Respeito e homenagem ao professor doutor Carlos Cordeiro
Mais uma notícia triste acaba de me chegar: faleceu o professor doutor Carlos Cordeiro.
Docente ilustre e prestigiado da Universidade dos Açores, foi um intelectual de muito mérito, interessando-se muito, nomeadamente, pela História açoriana, sobre a qual deixa valioso trabalho de investigação.

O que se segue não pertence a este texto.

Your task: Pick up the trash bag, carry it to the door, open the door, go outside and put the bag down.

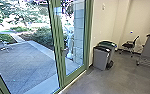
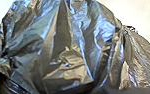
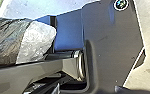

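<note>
The black trash bag (image 2: 66, 57) shows large and crumpled in the left wrist view, with folds gathered at both sides. Part of a shiny dark bag (image 3: 8, 40), with a bright patch at its end, lies along the robot's own bar and dark plate in the right wrist view. How either gripper stands on the bag cannot be told. In the head view, the green-framed glass door (image 1: 61, 72) stands in front and to the left, with a handle (image 1: 62, 50) on its upright.
Two wheeled bins (image 1: 101, 58) stand against the wall right of the door. Farther right are an office chair (image 1: 129, 45) and a grey desk (image 1: 149, 50). Through the glass are a paved patio (image 1: 23, 65), bushes and a pale figure, perhaps a person (image 1: 69, 41).
</note>
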Motion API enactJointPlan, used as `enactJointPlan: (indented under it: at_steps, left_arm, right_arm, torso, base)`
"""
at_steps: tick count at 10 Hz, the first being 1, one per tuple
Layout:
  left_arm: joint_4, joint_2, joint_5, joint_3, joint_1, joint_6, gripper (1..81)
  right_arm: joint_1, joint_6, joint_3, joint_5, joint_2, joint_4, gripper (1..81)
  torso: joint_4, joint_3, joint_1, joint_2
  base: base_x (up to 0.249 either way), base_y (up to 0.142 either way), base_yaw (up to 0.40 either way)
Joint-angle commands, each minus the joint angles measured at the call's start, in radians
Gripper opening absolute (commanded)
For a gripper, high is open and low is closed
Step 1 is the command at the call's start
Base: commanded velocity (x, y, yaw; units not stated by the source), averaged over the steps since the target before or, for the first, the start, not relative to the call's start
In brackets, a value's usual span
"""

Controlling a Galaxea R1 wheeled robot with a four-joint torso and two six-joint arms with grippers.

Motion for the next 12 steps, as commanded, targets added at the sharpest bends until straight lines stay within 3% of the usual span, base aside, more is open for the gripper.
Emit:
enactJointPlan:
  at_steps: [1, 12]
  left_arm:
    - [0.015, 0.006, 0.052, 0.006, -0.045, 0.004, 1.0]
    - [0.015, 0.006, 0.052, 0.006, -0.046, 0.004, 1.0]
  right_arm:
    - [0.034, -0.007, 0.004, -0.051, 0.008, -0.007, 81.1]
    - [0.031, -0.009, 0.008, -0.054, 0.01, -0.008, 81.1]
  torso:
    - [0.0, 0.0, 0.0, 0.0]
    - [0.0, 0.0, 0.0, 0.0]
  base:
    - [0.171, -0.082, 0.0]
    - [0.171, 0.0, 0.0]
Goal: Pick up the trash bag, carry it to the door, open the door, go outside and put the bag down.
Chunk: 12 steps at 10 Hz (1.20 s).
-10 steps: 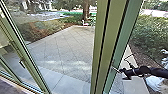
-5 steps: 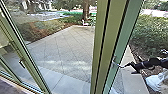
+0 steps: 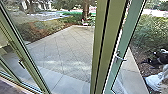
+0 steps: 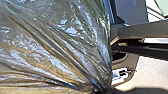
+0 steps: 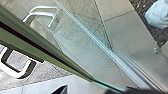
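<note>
Evidently, the left end effector [image 4: 98, 89] is pinching the trash bag [image 4: 57, 42], whose shiny folds bunch together right at it. The right end effector [image 3: 145, 61] hangs apart from the door handle [image 3: 120, 58], which is to its left; whether it is spread or pressed together, I cannot tell.

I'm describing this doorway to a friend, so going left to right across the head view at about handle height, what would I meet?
Dark handle, paved yard, broad green frame, silver door handle, the robot's black right arm.
</note>
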Motion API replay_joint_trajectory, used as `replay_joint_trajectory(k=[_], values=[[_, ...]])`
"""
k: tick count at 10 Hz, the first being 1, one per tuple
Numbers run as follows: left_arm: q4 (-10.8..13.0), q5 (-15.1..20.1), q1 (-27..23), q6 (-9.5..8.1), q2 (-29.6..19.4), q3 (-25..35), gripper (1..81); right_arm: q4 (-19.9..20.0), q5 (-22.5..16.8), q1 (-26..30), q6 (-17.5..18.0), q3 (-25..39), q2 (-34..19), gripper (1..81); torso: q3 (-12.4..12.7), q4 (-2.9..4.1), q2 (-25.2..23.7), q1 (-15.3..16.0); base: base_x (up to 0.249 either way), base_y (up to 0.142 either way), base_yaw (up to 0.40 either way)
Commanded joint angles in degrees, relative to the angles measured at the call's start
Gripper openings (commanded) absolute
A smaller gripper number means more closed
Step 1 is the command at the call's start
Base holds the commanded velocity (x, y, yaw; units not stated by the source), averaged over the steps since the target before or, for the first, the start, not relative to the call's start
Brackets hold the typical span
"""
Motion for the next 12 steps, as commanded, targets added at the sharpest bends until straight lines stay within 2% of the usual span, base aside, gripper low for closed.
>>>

Por exemplo, o arquivo da Casa Raposo do Amaral – em que pontificaram José Maria Raposo do Amaral pai e filho, homens de Cultura, empresários, proprietários rurais e políticos autonomistas ainda em pleno regime monárquico português – mereceu de Carlos Cordeiro aturado e apurado trabalho de investigação, que permitiu compreender melhor uma época da vida açoriana.
O professor doutor Carlos Cordeiro era um homem afável, educado e disponível para servir a sociedade, como aconteceu em muitos momentos, revelando sempre um elevado sentido de cidadania e um não menos elevado amor aos Açores.
Foi-me apresentado uma vez pelo meu saudoso tio Luciano de Resende Mota Vieira, professor, historiador e jornalista. Eram amigos. Além disso, eu mantinha com Carlos Cordeiro um regular contacto através do Facebook.
Lamento imenso o seu desaparecimento, que representa uma enorme perda para a sociedade açoriana, que ele muito valorizava como cidadão íntegro e como intelectual muito distinto.
Manifesto aqui respeito e homenagem à sua memória, grato pela sua atenção e amizade.